**Exercise instructions**
In the data below, find every line that has the string "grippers", and copy it.

**Data section**
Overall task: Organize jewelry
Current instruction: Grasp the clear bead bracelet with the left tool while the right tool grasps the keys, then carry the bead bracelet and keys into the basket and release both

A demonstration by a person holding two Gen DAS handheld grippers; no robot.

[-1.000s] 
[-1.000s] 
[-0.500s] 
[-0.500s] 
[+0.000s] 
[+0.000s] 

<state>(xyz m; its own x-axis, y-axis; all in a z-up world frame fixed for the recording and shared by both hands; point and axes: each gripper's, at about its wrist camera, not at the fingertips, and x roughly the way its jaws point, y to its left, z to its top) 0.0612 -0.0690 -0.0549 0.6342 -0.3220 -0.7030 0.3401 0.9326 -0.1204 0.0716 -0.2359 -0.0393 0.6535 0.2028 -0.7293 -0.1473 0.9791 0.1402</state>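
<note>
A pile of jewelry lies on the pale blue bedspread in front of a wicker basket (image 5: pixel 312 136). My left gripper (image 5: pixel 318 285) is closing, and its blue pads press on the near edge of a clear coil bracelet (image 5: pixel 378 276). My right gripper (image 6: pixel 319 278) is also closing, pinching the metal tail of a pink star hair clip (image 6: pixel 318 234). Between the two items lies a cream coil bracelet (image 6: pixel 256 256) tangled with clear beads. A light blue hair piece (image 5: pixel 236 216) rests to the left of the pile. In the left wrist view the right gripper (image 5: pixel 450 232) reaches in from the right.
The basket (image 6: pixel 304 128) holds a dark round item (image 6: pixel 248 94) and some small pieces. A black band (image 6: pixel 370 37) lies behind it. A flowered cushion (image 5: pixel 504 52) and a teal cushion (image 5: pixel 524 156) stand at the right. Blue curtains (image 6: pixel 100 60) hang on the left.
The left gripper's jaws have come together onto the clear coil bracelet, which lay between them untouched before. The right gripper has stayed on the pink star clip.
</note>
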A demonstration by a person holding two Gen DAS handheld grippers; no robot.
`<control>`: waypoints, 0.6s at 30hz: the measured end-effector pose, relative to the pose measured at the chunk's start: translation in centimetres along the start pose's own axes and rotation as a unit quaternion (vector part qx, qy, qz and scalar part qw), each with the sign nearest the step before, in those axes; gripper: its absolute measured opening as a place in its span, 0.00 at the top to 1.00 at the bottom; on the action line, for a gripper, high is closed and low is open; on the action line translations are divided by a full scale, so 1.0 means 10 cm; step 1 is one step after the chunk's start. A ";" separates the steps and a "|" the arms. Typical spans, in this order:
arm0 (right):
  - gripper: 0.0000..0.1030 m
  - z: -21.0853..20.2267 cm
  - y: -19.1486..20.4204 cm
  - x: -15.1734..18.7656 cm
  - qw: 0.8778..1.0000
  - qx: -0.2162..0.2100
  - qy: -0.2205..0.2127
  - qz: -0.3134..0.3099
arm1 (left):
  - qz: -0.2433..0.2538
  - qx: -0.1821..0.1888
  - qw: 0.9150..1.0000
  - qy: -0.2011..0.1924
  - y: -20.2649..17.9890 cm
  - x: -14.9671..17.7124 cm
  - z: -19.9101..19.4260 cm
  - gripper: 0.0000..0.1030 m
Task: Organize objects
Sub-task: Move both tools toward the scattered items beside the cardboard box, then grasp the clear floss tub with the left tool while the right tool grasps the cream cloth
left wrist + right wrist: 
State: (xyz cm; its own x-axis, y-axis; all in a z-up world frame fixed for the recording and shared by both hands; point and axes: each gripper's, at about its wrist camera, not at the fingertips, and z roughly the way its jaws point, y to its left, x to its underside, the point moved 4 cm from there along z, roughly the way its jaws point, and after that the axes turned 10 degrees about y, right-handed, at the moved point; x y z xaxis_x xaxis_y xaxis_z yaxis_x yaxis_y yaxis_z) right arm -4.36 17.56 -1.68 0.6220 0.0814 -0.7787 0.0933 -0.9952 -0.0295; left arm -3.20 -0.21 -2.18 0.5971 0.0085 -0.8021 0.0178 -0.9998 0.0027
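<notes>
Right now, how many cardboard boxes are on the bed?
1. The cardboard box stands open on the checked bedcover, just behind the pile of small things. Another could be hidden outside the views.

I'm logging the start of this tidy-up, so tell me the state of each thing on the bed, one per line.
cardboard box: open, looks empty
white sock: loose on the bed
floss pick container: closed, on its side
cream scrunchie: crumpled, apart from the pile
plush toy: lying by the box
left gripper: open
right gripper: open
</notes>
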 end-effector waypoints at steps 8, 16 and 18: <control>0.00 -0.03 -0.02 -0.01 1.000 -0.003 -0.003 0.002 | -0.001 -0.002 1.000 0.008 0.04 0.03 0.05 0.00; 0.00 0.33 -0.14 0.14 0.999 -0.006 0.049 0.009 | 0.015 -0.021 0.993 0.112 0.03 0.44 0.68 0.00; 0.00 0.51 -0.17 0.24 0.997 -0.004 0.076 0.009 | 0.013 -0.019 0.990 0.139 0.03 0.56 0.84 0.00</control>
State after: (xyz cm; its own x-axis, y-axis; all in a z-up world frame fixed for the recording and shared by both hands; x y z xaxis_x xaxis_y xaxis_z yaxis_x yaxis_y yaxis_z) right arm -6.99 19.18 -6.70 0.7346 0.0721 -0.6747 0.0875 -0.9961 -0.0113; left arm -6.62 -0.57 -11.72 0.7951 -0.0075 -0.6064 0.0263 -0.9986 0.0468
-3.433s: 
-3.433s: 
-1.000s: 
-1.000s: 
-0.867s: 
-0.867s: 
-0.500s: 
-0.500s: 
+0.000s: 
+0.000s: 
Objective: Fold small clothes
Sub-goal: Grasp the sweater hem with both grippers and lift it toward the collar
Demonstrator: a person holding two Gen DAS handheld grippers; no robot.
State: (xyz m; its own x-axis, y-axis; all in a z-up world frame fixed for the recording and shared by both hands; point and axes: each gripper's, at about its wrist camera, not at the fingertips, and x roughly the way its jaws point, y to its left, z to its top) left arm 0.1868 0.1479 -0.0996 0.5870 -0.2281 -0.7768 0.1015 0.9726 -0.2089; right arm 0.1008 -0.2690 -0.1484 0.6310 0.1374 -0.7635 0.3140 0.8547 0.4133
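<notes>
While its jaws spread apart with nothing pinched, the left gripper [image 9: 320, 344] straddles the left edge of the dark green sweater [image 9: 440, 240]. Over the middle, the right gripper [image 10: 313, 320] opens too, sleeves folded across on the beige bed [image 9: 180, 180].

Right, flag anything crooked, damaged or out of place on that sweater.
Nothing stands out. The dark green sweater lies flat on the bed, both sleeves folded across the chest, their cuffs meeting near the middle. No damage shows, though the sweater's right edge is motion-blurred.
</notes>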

**Response to this exercise**
A demonstration by a person holding two Gen DAS handheld grippers; no robot.
A demonstration by a person holding two Gen DAS handheld grippers; no robot.
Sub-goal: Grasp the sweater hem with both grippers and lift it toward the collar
Demonstrator: a person holding two Gen DAS handheld grippers; no robot.

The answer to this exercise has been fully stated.